The biggest risk with impacted tooth extraction: Nerve damage from numbness

According to Prof. Dr Şeref Ezirganlı said, “The absence or failure of the teeth in the mouth where they should be is defined as ‘implanted’, but this does not mean that all impacted teeth must be extracted.”

Expressing that many factors can be effective in the impact of teeth, maxillofacial surgeon and implantology specialist Prof. Dr. Şeref Ezirganlı made a statement about impacted teeth saying, “Generally, the teeth remain embedded in the bone due to the lack of room.”

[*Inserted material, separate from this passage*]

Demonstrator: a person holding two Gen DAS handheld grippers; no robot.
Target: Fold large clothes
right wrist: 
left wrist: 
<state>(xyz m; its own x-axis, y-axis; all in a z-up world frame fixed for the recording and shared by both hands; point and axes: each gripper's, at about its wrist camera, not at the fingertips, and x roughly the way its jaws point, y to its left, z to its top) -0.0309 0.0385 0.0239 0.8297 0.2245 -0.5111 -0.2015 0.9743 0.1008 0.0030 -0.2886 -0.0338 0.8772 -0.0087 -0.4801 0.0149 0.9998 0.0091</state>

Emphasizing that the third molars, which are usually referred to as wisdom teeth, remain impacted, Prof. Dr. Ezirganlı said: “Because these are the last teeth in the mouth, they usually cannot find the place where they should erupt, and although it is rare other teeth are also affected. Damaged teeth can last for years without causing any problems. Impacted teeth can sometimes cause serious problems. Particularly, partially erupted lower wisdom teeth cause inflammation from time to time and patients turn to dentists with various problems like bad breath, development of tooth decay and pain. Teeth in this situation should be extracted by a maxillofacial surgeon.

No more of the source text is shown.